In short, I thought the book was really really brilliant. I know it's a kids' book, or supposed to be, but honestly I'm not sure I would have really been able to hang with it when I was the same age as the narrator, Jim. Not because it's dense or complicated but because the jargon and language used would have been over my head. Maybe when I got to be around 15 or so.
Speaking of which, how old is Jim? I thought he was around 13 or 14, but then some of the stuff he did made me think he was maybe older. I don't know, it didn't really get in the way of my enjoyment of the book at all but I still wondered about it.
Anyway, aside from the language issues I would have no qualms about giving this book to a room full of middle schoolers. It's fun, it's a great adventure, and it has exactly the kind of hero that I like: a clever one. Too often these days our heroes get by on the shoulders of their friends (I'm looking at you, Harry Potter) or because they're bigger and stronger than anyone else. What happened to the clever heroes like Jim Hawkins? I miss them. Jim was also kind of a delightful smartass - abandoning the captain, the doctor and the squire to fend for themselves while he scurried off to do what he thought would be helpful was both brash, truant and brave. If it had gone wrong I would have been furious at him, and I think Jim would have been furious with himself (if he'd lived) but as it was it gave him the chance to really be brilliant all by himself, and to sort of save the day. The fact that the others recognized that, too, was a wonderful part of the book.

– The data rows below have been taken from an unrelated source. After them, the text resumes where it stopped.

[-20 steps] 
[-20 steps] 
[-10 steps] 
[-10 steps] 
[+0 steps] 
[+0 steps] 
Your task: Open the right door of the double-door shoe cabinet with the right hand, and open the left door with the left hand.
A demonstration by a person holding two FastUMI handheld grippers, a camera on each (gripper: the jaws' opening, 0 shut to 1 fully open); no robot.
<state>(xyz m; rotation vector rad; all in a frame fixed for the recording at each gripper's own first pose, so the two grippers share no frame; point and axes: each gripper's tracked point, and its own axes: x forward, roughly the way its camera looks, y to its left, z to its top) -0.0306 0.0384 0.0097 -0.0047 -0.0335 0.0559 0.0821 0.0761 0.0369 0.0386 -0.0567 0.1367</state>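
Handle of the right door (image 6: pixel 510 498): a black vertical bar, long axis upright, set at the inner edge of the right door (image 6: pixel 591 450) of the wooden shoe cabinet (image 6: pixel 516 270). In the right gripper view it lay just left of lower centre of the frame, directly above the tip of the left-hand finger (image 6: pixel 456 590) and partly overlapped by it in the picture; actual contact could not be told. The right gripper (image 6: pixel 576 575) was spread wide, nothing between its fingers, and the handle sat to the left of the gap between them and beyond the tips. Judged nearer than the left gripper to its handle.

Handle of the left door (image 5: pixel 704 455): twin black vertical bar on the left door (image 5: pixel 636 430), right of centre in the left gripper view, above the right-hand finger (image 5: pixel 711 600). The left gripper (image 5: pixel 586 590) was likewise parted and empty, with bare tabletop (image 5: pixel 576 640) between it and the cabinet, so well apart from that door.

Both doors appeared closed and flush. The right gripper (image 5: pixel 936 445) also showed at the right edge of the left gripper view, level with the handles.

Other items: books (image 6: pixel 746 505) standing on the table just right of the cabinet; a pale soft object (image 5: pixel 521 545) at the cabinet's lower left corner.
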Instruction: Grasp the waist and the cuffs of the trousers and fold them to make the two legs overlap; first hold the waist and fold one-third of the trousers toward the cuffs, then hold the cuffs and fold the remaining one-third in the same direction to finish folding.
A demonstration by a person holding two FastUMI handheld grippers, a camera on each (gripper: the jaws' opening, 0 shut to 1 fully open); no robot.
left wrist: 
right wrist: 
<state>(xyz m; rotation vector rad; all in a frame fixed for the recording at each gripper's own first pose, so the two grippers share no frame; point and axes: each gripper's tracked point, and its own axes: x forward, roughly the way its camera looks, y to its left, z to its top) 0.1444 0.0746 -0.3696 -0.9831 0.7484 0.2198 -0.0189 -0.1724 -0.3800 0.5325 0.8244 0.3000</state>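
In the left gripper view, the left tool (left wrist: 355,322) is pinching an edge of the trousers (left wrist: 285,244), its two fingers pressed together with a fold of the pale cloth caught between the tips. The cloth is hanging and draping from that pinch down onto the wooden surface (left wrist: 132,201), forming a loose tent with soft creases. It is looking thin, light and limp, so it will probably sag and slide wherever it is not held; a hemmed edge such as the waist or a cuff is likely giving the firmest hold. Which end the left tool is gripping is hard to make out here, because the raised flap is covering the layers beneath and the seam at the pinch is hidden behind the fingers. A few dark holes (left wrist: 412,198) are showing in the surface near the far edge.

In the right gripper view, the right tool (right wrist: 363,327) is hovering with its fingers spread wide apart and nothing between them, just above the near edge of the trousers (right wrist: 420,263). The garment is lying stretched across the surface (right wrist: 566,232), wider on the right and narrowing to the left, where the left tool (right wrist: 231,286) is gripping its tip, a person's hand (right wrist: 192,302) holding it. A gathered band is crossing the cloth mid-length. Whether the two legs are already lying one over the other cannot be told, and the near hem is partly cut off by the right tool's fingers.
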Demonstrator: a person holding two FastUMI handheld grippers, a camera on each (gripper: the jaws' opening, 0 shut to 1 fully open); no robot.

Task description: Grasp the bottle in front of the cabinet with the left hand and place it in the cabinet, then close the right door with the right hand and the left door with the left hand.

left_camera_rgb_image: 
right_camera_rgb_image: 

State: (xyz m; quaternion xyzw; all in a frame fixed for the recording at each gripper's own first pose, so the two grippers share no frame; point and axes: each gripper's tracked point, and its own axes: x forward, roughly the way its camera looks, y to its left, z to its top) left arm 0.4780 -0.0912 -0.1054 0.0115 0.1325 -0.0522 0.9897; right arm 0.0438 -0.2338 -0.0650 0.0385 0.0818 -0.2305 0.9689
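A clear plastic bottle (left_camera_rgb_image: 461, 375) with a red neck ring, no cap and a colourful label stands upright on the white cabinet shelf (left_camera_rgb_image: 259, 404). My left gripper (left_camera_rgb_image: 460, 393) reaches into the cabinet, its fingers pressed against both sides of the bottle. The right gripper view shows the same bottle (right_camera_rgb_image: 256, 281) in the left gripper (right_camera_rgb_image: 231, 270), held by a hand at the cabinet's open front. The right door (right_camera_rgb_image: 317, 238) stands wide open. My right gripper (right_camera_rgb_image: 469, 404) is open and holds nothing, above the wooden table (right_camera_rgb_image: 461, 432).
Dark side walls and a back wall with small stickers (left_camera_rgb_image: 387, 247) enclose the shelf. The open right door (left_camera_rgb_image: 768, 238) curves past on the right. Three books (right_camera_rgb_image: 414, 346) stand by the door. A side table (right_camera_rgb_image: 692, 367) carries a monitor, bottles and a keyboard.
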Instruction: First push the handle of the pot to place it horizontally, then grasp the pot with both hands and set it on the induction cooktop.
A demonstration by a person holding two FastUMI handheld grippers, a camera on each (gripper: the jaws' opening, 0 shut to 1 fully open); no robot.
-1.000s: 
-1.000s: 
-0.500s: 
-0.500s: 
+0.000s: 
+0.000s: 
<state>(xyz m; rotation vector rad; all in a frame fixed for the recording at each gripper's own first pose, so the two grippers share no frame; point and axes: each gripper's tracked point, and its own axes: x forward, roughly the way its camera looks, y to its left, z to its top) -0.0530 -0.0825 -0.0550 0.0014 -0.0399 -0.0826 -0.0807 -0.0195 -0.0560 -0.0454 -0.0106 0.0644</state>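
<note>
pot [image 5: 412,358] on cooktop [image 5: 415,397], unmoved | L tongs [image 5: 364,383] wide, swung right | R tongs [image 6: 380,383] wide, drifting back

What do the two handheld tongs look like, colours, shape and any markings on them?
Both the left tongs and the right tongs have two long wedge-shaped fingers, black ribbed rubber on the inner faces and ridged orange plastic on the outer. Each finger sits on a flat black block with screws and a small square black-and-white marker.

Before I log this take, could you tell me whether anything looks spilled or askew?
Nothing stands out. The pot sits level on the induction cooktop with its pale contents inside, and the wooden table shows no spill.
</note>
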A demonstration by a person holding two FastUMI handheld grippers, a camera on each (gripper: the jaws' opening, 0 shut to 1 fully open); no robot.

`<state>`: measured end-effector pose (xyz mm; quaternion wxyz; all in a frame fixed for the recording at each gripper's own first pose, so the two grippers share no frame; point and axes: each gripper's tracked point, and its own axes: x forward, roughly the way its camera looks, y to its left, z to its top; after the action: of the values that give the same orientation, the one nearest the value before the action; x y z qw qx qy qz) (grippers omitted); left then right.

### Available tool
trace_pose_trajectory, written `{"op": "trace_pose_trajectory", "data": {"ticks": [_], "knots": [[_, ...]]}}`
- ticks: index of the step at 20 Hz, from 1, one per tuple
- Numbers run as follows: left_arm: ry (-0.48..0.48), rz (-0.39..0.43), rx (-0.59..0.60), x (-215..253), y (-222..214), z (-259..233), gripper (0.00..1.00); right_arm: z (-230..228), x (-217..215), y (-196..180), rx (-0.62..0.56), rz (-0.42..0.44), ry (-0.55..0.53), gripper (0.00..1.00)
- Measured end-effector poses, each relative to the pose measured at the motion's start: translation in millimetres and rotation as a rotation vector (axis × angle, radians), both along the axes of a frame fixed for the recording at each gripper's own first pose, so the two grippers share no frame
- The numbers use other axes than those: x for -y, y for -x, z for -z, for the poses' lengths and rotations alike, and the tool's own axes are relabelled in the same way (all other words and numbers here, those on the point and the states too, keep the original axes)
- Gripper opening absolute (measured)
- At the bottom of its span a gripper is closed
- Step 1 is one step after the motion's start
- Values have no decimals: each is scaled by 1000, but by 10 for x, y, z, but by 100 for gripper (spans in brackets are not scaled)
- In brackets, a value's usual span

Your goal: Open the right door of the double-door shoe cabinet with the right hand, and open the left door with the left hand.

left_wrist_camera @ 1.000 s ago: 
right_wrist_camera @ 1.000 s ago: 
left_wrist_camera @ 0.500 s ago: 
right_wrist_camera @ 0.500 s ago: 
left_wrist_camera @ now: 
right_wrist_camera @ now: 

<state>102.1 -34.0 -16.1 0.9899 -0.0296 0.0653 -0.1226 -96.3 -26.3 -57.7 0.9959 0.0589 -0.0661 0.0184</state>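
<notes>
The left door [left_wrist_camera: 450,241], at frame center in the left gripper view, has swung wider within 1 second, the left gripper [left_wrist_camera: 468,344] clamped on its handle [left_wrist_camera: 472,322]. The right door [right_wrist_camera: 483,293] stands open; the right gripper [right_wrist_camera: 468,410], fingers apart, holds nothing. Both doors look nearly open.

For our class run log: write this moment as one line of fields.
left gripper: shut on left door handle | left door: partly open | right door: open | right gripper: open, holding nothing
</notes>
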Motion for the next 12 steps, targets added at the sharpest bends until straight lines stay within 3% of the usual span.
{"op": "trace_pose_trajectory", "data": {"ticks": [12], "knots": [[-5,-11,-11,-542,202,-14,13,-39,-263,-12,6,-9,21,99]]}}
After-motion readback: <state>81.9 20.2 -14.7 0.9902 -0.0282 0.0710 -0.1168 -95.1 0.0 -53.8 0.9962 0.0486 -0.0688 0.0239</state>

I also just enjoyed the setting of the book. I've always loved pirates, sailing, being on the ocean, etc. An interesting fact about my family is that back in the early 19th century, most of my mother's side of the family were involved in the business of piracy in some way or another, and while it's not honorable or glamorous it's a part of the family lore that's been passed down. I think a lot of my love of the ocean and nautical tales comes from the fact that my family has that tradition of being of the more nautical persuasion, even to this day. Boating is just a thing we do. I spent a lot of time when I was younger on my grandfather's Grady-White, and some of my fondest memories are from that period of time. So books about the ocean (and Jimmy Buffet songs, yes) always hold a special place in my heart. Just reading about Jim's time at sea, on the Hispaniola, and sailing her, made me all nostalgic and gave me the warm fuzzies inside. So admittedly I may have been biased from the start; I am not a good objective judge of books about pirates/sailing.
Much of Treasure Island's charm, though, comes from the story itself; the setting and the characters just make the whole experience all the richer. You have the clever, plucky hero who it honest and practical, and manages to come across something of incredible value. You are just as boyishly excited about the whole hunt as the main characters, and your distrust of Long John and the crewmen descends totally into despair as the mutiny comes around. Admittedly, I did know a great deal of the story before I even started, thanks to the Muppets, but really there is no comparison between the book and the movie. I love them both, yes, but the book was just incredible.
So yes, in conclusion, I really recommend Treasure Island, without any kind of hesitation at all. I only wish I'd heard more of what happened to Jim after the story was over, what he did with his share, but that wasn't really part of the story, I guess. I would think it sort of was, but alas.